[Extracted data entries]
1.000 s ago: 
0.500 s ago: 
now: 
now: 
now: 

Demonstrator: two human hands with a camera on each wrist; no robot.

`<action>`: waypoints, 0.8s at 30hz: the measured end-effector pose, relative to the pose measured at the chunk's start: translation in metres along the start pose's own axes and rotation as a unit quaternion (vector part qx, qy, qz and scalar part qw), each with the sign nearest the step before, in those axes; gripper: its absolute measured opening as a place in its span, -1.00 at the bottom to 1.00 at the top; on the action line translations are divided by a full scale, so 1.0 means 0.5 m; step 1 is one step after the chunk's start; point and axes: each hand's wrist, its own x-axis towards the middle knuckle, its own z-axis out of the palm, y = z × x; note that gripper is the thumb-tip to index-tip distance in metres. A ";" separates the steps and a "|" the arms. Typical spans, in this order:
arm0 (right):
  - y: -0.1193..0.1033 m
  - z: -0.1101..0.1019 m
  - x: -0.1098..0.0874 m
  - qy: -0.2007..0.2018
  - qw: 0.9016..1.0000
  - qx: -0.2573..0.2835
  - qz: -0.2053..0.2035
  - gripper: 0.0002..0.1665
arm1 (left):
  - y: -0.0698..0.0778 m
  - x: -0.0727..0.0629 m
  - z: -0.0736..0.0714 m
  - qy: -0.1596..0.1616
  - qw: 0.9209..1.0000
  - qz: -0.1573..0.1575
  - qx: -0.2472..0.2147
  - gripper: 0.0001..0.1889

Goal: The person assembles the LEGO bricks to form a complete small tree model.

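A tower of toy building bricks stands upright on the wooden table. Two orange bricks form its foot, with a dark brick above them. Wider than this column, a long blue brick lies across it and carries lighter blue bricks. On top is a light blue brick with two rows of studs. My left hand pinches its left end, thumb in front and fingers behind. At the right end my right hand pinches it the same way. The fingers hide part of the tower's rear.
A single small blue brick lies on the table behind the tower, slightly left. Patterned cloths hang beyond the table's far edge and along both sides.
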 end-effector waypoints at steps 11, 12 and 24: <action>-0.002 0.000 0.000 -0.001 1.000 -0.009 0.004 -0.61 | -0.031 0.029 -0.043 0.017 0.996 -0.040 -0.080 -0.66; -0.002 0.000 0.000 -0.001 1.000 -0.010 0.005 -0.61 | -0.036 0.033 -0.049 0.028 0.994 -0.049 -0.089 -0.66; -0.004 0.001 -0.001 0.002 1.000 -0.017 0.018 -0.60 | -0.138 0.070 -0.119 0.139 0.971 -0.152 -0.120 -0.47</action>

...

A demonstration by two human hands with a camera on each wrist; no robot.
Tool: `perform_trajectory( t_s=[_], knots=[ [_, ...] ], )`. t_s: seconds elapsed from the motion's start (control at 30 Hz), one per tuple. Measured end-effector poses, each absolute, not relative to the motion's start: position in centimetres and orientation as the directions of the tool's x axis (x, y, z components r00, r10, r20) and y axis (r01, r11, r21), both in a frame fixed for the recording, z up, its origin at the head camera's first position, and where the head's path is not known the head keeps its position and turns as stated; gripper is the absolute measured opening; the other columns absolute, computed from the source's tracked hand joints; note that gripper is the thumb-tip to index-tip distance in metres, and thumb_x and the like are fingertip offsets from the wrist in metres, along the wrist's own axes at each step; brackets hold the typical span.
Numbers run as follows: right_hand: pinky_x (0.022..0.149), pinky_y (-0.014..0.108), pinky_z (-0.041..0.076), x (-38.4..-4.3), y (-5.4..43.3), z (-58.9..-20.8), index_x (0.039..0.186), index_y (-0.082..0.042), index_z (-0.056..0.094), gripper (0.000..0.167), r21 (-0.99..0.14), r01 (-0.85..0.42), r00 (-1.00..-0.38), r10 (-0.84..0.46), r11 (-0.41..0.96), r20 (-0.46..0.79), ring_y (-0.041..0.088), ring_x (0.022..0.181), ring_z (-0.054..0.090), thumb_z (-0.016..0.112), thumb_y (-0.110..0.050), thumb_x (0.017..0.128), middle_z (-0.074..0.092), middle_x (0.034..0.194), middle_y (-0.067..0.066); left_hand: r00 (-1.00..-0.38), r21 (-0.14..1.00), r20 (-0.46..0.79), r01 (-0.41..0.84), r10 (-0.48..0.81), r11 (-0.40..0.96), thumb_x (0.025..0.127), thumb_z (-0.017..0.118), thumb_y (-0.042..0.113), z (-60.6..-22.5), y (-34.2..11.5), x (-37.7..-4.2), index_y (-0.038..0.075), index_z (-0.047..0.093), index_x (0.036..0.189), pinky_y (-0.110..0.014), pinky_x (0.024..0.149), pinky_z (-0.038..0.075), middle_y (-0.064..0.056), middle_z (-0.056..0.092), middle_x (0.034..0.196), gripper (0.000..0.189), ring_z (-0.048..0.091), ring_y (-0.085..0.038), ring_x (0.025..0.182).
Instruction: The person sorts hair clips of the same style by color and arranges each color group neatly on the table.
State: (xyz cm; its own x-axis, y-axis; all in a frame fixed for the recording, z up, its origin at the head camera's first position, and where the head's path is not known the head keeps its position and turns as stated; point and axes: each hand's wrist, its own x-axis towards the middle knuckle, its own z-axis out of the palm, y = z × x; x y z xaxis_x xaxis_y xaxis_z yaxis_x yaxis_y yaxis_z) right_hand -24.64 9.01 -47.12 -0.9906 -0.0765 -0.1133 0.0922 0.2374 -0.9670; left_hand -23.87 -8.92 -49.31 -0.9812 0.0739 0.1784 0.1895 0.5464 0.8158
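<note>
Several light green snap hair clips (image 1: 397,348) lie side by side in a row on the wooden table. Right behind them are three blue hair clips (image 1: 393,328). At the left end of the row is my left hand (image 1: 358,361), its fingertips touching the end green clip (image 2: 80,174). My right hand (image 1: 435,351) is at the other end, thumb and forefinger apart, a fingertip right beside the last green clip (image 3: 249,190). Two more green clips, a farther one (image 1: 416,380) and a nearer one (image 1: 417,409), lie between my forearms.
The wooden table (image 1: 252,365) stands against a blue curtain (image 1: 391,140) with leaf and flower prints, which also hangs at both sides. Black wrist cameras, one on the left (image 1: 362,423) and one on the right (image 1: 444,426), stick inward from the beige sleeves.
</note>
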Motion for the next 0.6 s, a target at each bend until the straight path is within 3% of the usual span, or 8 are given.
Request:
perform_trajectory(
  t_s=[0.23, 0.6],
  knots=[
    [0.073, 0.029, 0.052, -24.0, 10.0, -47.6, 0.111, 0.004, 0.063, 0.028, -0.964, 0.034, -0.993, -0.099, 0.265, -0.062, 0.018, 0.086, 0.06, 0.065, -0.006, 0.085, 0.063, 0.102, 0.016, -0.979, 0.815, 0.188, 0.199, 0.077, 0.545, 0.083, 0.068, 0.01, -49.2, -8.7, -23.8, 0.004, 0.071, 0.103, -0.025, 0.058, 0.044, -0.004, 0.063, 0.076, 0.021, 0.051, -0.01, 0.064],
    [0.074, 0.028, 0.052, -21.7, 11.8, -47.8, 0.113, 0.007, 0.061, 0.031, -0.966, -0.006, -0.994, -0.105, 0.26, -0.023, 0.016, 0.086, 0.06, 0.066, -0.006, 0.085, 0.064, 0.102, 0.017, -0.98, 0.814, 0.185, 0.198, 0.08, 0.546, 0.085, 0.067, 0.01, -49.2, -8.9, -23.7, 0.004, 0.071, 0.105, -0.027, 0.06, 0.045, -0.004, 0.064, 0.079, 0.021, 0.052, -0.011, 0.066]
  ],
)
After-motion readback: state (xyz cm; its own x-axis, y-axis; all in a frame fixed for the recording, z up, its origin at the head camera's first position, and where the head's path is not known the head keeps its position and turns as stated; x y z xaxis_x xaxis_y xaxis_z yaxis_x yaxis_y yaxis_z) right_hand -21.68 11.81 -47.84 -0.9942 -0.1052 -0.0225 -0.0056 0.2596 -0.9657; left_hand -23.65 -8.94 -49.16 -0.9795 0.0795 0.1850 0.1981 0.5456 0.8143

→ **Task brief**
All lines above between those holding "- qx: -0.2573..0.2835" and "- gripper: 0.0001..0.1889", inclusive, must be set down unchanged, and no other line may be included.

→ **Result below**
  - qx: -0.2573..0.2835
  - qz: -0.2053..0.2035
  - gripper: 0.0002..0.1665
arm1 (left):
  - y: -0.0698..0.0778 m
  - x: -0.0727..0.0629 m
  - z: -0.0736..0.0714 m
  - qy: -0.1596..0.1616
  - qw: 0.9209..1.0000
  - qz: -0.1573..0.1575
  - qx: -0.2472..0.2147
  - gripper: 0.0001..0.1889

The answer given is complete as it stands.